ABOUT THIS TASK
Please report every line in the material below where the word "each" is found.
===== SUPPLIED DATA =====
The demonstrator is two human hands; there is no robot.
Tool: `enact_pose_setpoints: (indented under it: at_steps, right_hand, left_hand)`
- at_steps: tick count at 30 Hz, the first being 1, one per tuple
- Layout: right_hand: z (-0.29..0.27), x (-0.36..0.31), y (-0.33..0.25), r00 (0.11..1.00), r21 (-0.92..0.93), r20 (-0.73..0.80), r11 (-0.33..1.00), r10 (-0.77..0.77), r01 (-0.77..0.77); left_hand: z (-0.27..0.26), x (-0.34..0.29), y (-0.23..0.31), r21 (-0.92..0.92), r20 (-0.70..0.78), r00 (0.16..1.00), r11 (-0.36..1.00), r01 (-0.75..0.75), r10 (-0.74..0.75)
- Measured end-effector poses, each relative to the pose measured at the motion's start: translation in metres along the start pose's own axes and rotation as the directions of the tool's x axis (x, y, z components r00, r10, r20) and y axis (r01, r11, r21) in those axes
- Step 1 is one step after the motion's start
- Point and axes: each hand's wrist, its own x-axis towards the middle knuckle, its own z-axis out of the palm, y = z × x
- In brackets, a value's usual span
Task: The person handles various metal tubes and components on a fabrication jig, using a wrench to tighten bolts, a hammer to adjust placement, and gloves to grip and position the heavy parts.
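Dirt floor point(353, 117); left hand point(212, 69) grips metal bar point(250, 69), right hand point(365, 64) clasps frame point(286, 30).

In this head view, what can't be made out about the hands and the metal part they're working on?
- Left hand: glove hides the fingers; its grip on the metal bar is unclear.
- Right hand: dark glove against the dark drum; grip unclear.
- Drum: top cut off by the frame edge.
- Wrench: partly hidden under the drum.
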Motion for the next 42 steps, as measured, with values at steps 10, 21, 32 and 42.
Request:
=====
RESPONSE BOX
- Measured end-effector poses, each relative to the pose measured at the motion's start: translation in metres along the start pose's own axes and rotation as the directions of the tool's x axis (x, y, z components r00, r10, r20) and y axis (r01, r11, r21) in those axes
- Point and axes: each hand's wrist, its own x-axis towards the middle knuckle, its own z-axis out of the palm, y = z × x

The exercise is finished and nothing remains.